Use your voltmeter to determine the voltage polarity and try not to rely exclusively on the pictures


migo said:


> Factory sticker stated WIMA MKP2 and poplypropylene so I hope it is OK, pic of it is here in gallery.


Gallery shows the 1uF in a 7mm x 7mm package, the smallest MKP2 made by Wima is 11mm x 7mm.
These may be remarked or fakes, get the PPS cap if you do not have a means to measure the value and check the dielectric type


migo said:


> I don't own any 8 core PC, only 4 core i7 Haswell and 2core i5 Skylake all mobile/HTPC  I've sold ma Ryzen gaming pc after my son was born, had not the time for gaming


This can be built comfortably built with $1100 cost of the THR-1. (8 Core processors can be had for very cheap (<$100), if you look at used server components)
Equivalent commercial DSP processors start from about $3500 from Wadia and can go up to $10000 or more for offerings from DCS or Weiss.
Improving the DSP filtering is one step closer to extract the best the Susvara has to offer.


----------



## migo (Feb 10, 2022)

Hi @b0bb,


b0bb said:


> 28ohm is the measured modulus of impedance, the vector sum of the reactive and actual impedance, this gives a better account of the drive requirements.
> Reactive impedance components must be accounted for a more accurate estimate of the transient current demand.
> https://www.hifinews.com/content/hifiman-susvara-headphones-lab-repor


thank you for clarifying this  I need to study more.


b0bb said:


> t
> 
> Panasonic FR in an audio circuit will make the top end very harsh and gut the bass response.
> Digikey Slovakia has almost 2000 of EKZN500ELL181MH20D in stock
> https://www.digikey.sk/en/products/...cDaIKIGkBaA5ArABg3AMjgjABz4CyAEmBgCIAEIAugL5A


Are you magician?  There was 0 cps. available yesterday with message.:
On Order:
    1.000
    Expected 7/21/2022

Ordered missing Schottky diodes for preamp and 180uF caps. Thank you for hint! Have you changed 100uF caps in preamp section too, or only in power amp section?



b0bb said:


> Use your voltmeter to determine the voltage polarity and try not to rely exclusively on the pictures


 I'll do it, thank you


b0bb said:


> Gallery shows the 1uF in a 7mm x 7mm package, the smallest MKP2 made by Wima is 11mm x 7mm.
> These may be remarked or fakes, get the PPS cap if you do not have a means to measure the value and check the dielectric type


This is my fault, I've not changed those 1uF only 0.1uF, so you are right as always!  Sorry for that please.

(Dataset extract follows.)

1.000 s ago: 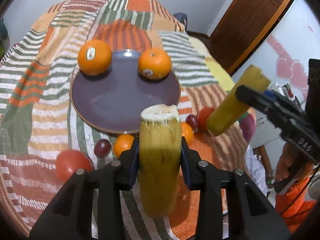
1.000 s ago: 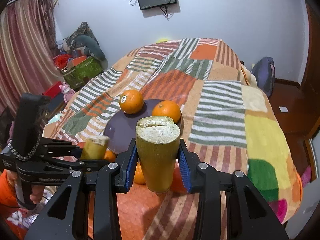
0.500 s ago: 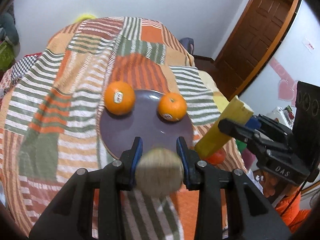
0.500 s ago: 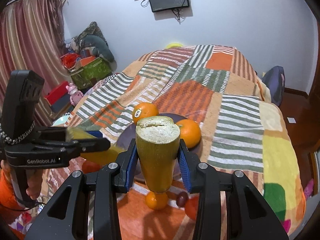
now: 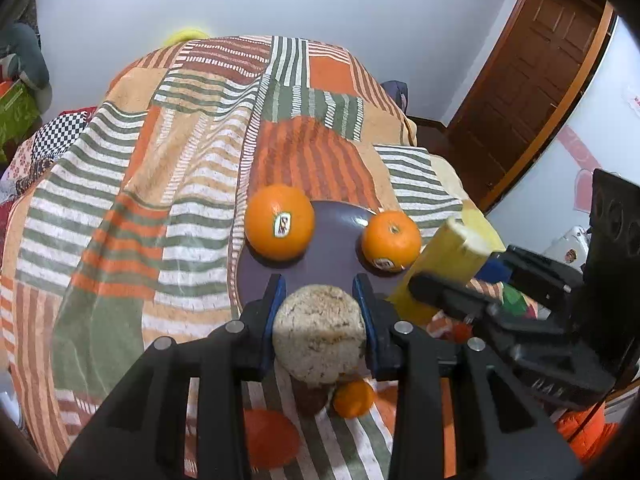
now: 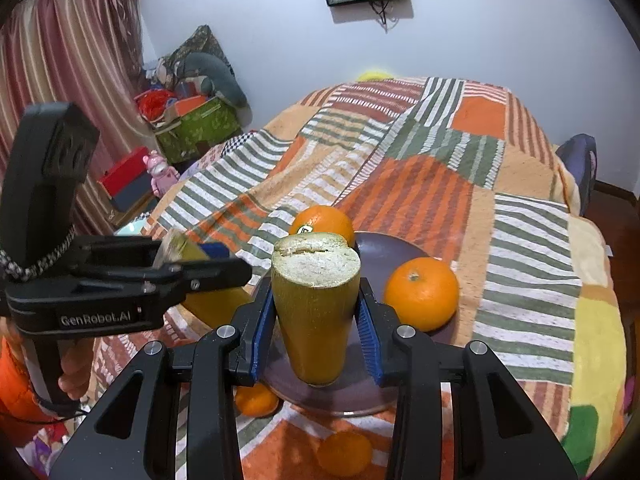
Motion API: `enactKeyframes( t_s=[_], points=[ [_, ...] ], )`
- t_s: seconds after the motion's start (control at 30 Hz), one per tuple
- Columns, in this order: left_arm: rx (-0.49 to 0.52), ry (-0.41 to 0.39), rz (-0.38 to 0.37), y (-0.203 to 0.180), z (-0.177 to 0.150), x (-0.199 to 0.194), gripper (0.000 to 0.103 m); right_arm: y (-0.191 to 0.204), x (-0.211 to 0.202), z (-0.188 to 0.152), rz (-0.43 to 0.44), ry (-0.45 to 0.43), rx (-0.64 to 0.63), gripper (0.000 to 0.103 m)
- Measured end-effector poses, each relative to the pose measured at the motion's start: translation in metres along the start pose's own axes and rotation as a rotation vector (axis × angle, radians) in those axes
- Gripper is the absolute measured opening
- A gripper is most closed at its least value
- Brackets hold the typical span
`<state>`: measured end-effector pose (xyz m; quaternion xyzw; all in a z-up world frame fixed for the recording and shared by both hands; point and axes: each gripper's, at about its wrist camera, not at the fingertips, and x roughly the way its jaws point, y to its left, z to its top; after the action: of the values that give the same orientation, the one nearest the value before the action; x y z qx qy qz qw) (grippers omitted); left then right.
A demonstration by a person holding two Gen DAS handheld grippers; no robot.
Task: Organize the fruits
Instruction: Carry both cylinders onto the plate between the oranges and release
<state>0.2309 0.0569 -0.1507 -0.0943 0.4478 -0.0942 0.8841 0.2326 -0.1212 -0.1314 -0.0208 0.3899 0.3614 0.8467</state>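
Note:
A purple plate (image 5: pixel 336 248) lies on the patchwork blanket with two large oranges (image 5: pixel 280 222) (image 5: pixel 391 240) on its far side. My left gripper (image 5: pixel 319 296) is shut on a short sugarcane piece (image 5: pixel 320 332), seen end-on just before the plate's near rim. My right gripper (image 6: pixel 316 292) is shut on a second, upright yellow-green sugarcane piece (image 6: pixel 316 312), whose lower end hangs over the plate (image 6: pixel 376 248) near the two oranges (image 6: pixel 324 220) (image 6: pixel 421 298). Each gripper shows in the other's view: the right gripper (image 5: pixel 424 284) at right, the left gripper (image 6: pixel 200 268) at left.
Small tangerines (image 6: pixel 256 398) (image 6: pixel 345 452) and a red tomato (image 5: pixel 272 436) lie on the blanket in front of the plate. A hand in an orange sleeve (image 6: pixel 76 372) holds the left gripper. Boxes and toys (image 6: pixel 192 124) crowd the floor at left; a wooden door (image 5: pixel 532 76) stands at right.
Both grippers moved toward the plate with their cane pieces. The left cane now faces its camera end-on. The right cane, earlier short of the plate, now hangs over it.

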Motion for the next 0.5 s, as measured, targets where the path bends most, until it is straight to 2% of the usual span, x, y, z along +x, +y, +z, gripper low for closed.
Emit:
enactKeyframes(
  t_s=[0.27,0.5],
  points=[
    [0.011,0.039,0.004,0.004,0.012,0.031,0.034,-0.012,0.024,0.002,0.002,0.051,0.023,0.035],
    [0.045,0.046,0.012,-0.004,0.027,0.051,0.034,-0.019,0.031,0.008,-0.004,0.046,0.025,0.035]
  ],
)
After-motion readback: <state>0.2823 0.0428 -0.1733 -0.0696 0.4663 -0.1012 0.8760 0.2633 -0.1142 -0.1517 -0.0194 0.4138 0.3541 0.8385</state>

This one is not suitable for audio use? SMR5105J50J06L16.5CBULK KEMET Thank you.


b0bb said:


> This can be built comfortably built with $1100 cost of the THR-1. (8 Core processors can be had for very cheap (<$100), if you look at used server components)
> Equivalent commercial DSP processors start from about $3500 from Wadia and can go up to $10000 or more for offerings from DCS or Weiss.


I've some older 12core Xeon servers ar work, but 1u form factor is not really suitable for home use 


b0bb said:


> Improving the DSP filtering is one step closer to extract the best the Susvara has to offer.

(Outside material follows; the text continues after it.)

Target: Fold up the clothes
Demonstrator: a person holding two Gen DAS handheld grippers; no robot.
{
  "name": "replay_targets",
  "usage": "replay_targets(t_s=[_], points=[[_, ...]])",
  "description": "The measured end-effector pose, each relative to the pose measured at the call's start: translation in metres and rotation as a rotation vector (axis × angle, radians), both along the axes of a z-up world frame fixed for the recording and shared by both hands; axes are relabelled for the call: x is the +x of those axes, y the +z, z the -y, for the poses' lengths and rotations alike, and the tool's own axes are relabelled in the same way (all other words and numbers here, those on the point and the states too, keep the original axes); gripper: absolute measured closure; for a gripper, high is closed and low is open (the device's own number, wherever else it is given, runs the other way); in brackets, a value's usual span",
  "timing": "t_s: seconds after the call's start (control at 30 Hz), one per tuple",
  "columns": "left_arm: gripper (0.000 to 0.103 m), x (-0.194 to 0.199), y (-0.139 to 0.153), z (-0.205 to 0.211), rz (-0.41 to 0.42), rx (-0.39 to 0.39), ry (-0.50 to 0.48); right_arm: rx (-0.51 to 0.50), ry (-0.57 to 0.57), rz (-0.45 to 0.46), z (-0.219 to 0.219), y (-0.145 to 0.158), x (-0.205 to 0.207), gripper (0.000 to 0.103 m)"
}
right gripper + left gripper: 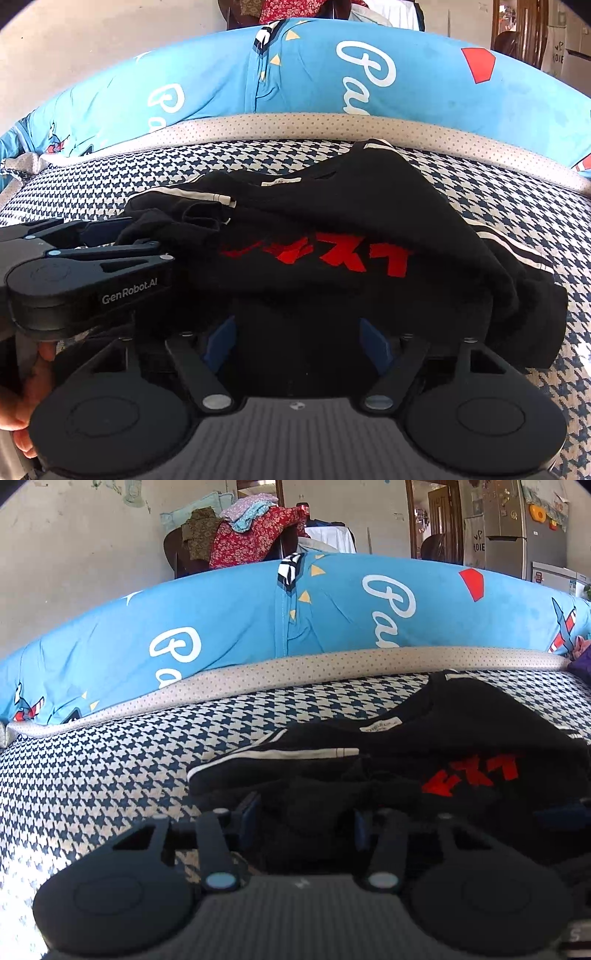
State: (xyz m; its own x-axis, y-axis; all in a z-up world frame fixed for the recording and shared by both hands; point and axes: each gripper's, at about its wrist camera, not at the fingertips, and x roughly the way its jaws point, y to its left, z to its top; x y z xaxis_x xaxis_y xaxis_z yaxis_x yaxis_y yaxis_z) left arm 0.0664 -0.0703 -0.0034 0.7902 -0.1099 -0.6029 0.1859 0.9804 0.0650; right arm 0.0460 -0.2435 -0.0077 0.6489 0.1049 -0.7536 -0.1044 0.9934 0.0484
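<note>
A black shirt [461, 731] [369, 206] with a red print [325, 254] and white sleeve stripes lies crumpled on the houndstooth bed cover [110, 768]. My left gripper [306, 819] sits at the shirt's left edge, and a bunched fold of black cloth fills the space between its blue pads [251, 810]. In the right wrist view it comes in from the left as the left gripper [122, 236], with cloth pinched between its fingers. My right gripper [298, 341] stands wide over the shirt's near hem; its blue pads [375, 343] are apart from the cloth lying between them.
A long blue bolster [221, 627] [314, 81] with white lettering runs along the far side of the bed. Behind it a chair holds a heap of clothes [251, 535]. A fridge [524, 528] stands at the back right. A person's hand [22, 398] holds the left gripper.
</note>
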Motion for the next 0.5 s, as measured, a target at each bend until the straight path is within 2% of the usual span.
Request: replay_targets(t_s=[0.1, 0.27, 0.5], points=[[0.057, 0.002, 0.003, -0.009, -0.002, -0.026, 0.033, 0.003, -0.004, -0.006, -0.002, -0.001, 0.003, 0.028], [0.066, 0.004, 0.003, -0.023, 0.019, -0.002, 0.109, 0.018, -0.003, -0.024, -0.006, -0.003, 0.006, 0.027], [0.068, 0.006, 0.002, -0.052, 0.010, 0.006, 0.220, 0.005, 0.005, -0.025, -0.010, -0.004, 0.006, 0.027]])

First I'll try to complete all your Gustard H20 mods and then I can research other ways too. )

Thank you for your help!

EDIT:  are this caps OK for bypassing the main filter caps?

https://sk.farnell.com/lcr-components/fsc-160v-10000pf/cap-0-01-f-160v-3-ps/dp/9520163


----------



## b0bb (Feb 10, 2022)

migo said:


> Are you magician?  There was 0 cps. available yesterday with message.:
> On Order:
> 1.000
> Expected 7/21/2022


This is what I see on my end, there is stock in the system and it dropped 10% in the last 24hours.
You should contact Digikey directly if you want to go this route.







migo said:


> This one is not suitable for audio use? SMR5105J50J06L16.5CBULK KEMET



That will work


migo said:


> I've some older 12core Xeon servers ar work, but 1u form factor is not really suitable for home use



Min per-core speed is 3.0GHz, Xeons meeting this spec go as far back as IvyBridge, I have a 8 core Xeon E5v2 in one of my setups.
Some server motherboards are ATX derivatives so it can be used in a conventional case.
Most low to mid-range Xeons use the ILM, S775 or S12xx mounting method, Asetek makes ILM mounting kits for their water coolers. S775 and S12xx mounts usually come with the coolers.
Noise is not really an issue if you do this.


migo said:


> https://sk.farnell.com/lcr-components/fsc-160v-10000pf/cap-0-01-f-160v-3-ps/dp/9520163



Check the dimensions to see if it will fit on your board


----------



## migo

b0bb said:


> This is what I see on my end, there is stock in the system and it dropped 10% in the last 24hours.
> You should contact Digikey directly if you want to go this route.
> 
> 
> ...


Hi @b0bb, I've just completed 1uF mylar caps exchange for 1uF PPS and 100uF caps exchange for 180uF in power section + 8x 180 uF caps addition. How long should I let it burnin for optimal results? Thank you!


----------



## migo

I've posted my small comparison of H20 to Kinki studio THR-1 amp here: https://www.head-fi.org/threads/kinki-studio-vision-thr-1.955944/post-16820435


----------



## b0bb

migo said:


> Hi @b0bb, I've just completed 1uF mylar caps exchange for 1uF PPS and 100uF caps exchange for 180uF in power section + 8x 180 uF caps addition. How long should I let it burnin for optimal results? Thank you!


About 14 days


----------



## migo

some fun arrived today...


----------



## migo (Jun 17, 2022)

Last upgrades I've made to H20 increased dynamics and punch/weight to the next level (thanks again @b0bb) and H20 is sounding very good with Susvara too! One not awaited change was massive increase of soundstage to that level that I don't miss my Arya V2 anymore!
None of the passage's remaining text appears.